Обливаясь слезами, Удипури вышла вместе со служанкой, которая повела показать женам Радж Сингха любимую жену Аурангзеба.
— Махарани! — сказала Нирмал Чанчал-кумари. — Ты забыла про самое главное? Для чего ты привезла сюда Удипури? Ты помнишь предсказание звездочета?
— Я не забыла, — улыбнулась Чанчал-кумари. — Просто в тот день мне не хотелось мучить бегум — она была такой жалкой. Но Удипури сама делает все для того, чтобы заставить меня забыть про жалость.
Глава шестая
Дочь падишаха обратилась в пепел
Полночь, безмолвие, все погружено в сон. Дочь падишаха то лежала неподвижно, обливаясь слезами, то гневно металась, как тигрица, окруженная кольцом огня, то испуганно вздрагивала, как лань, пронзенная стрелой. Ночь была ненастная, то и дело налетали порывы сильного ветра, небо было затянуто тучами, горные вершины, видневшиеся через окно, окутаны тьмой. Только там, где находился лагерь раджпутов, сверкали многочисленные огоньки, напоминая то гроздья цветов в весенней роще, то брызги морской пены, то драгоценности на груди красавицы. Все остальное было погружено в глубокий мрак. Среди безмолвия, нарушаемого лишь свистом ветра, изредка раздавался зловещий стук, когда ружье падало из рук у задремавшего часового. Иногда гремел гром или стреляла пушка, и гулкое эхо катилось от вершины к вершине. В конюшнях дворца начинали тревожно ржать кони, в садах жалобно кричали испуганные олени.

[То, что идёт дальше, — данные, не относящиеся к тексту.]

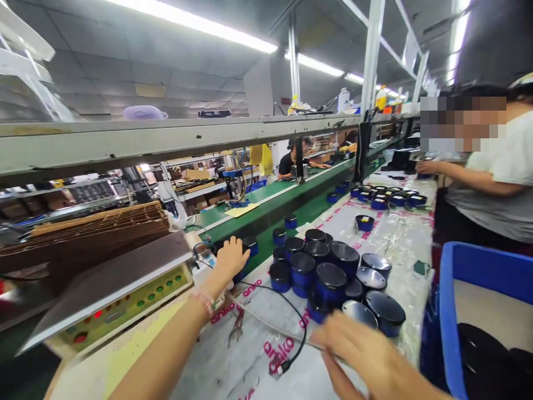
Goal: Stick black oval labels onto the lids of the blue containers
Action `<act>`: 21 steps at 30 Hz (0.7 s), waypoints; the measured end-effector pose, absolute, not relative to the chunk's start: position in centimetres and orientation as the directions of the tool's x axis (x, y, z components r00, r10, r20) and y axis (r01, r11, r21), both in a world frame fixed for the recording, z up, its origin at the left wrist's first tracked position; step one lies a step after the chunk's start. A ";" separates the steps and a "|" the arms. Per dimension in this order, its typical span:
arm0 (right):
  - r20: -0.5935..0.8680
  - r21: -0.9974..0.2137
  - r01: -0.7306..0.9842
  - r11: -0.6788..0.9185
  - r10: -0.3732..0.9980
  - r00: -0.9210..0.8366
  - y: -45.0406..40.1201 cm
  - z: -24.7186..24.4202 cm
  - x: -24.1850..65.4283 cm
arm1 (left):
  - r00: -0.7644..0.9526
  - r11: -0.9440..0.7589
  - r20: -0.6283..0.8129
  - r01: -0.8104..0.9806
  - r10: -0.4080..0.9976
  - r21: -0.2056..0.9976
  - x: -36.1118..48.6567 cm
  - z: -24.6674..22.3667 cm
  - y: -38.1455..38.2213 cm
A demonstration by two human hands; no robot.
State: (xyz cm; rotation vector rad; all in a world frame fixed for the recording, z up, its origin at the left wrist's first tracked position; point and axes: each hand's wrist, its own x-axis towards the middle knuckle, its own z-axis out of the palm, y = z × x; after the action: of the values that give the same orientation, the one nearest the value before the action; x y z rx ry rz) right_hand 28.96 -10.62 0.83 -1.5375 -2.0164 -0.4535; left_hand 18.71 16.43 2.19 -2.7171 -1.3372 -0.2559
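My left hand (231, 256) reaches forward at the belt's near edge, beside a white socket block (204, 271). A dark blue round unit (250, 245) shows just right of its fingers; what lies under the palm is hidden. Blurred by motion, my right hand (353, 347) is over the plastic-covered table (287, 383), fingers partly spread, with nothing visible between them. Just beyond it stand several blue cylinders with glossy black tops (331, 276), some stacked. A black cable (303, 322) with a plug end curves across the sheet between my hands.
At left sits a control box (137, 300) with lit buttons. A green conveyor (266, 214) runs away behind the cylinders, under a metal shelf (233, 129). A blue bin (449, 311) holding black parts is at right. One person works at right, another across the belt.
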 end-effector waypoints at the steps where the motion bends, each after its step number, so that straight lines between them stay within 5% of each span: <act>1: 0.551 -0.068 0.961 0.266 0.813 -0.187 -8.1 3.4 29.7 | 0.552 -0.558 0.166 0.830 0.817 -0.012 20.3 1.6 17.6; 3: 0.247 -0.023 0.985 0.172 0.955 -0.161 -1.7 7.0 31.2 | 0.454 -0.456 0.114 0.890 0.884 -0.004 21.9 0.1 19.0; 7: -0.011 0.008 0.993 0.115 0.993 -0.115 12.4 7.4 32.2 | 0.330 -0.332 0.103 0.943 0.938 0.004 22.1 -2.5 18.9; 12: -0.251 -0.059 0.995 0.078 0.964 -0.091 21.1 5.4 30.8 | 0.365 -0.369 0.102 0.929 0.925 0.022 22.1 -3.8 19.0; 16: -0.218 -0.150 0.988 0.043 0.973 -0.075 20.1 9.1 36.1 | 0.437 -0.440 0.054 0.896 0.898 0.068 21.4 -3.4 20.4; 21: 0.020 -0.218 0.958 -0.185 0.981 0.193 10.8 13.2 48.8 | 0.555 -0.563 0.095 0.811 0.826 0.156 22.2 0.8 22.1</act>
State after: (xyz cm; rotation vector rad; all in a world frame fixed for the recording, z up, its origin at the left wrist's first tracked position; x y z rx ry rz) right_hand 48.82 10.78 13.24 -2.2797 -1.8782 0.1846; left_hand 22.21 22.05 0.82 -2.8526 -1.5057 -0.2556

«Это пушечный выстрел, — думала Зеб-ун-ниса, печально прислушиваясь к звукам ужасной ночи, — должно быть, это пушка моголов, другие пушки так не звучат. Наверно, выстрелила пушка моего отца — у него сотни таких пушек, — неужели среди них не найдется одной для моего сердца? Если бы я могла выжечь все горести огнем пушки, приложив грудь к ее жерлу! Вчера, восседая на слоне, я видела сотни тысяч воинов, слышала лязг бесчисленного оружия — почему я не попыталась с его помощью избавиться от своих мук? Я могла бы броситься слону под ноги, чтобы он раздавил меня. Почему я этого не сделала? Я так хочу умереть, почему я не могу решиться? И сейчас еще мое тело украшают многочисленные алмазы. Почему я не могу истолочь их в порошок и проглотить его, чтобы умереть? У меня в душе нет силы расстаться с жизнью.
В это время в открытую дверь ворвался сильный порыв ветра и задул все светильники. В наступившей темноте душу Зеб-ун-нисы охватил страх. «Почему я испугалась? — подумала она тут же. — Ведь я только что желала смерти! Чего бояться тому, кто мечтает умереть? Вчера я видела мертвеца и все же осталась в живых. Я знаю, что обязательно попаду в загробный мир. Но рая мне не видать. Я понимаю, что мне суждено попасть в ад, поэтому я так боюсь! До сих пор я ни во что не верила, не признавала ни ада, ни рая, не знала ни бога, ни веры. Знала одно только наслаждение. Аллах милосердный! Зачем ты наделил меня богатством? Оно отравило ядом мою жизнь. Поэтому я не признавала тебя. Я не знала, что в богатстве нет счастья, но ведь тебе-то это было известно! Зачем ты, зная все это, уготовил мне такое горе? Кому еще на долю выпало такое богатство, как мне? И кто так несчастен, как я?»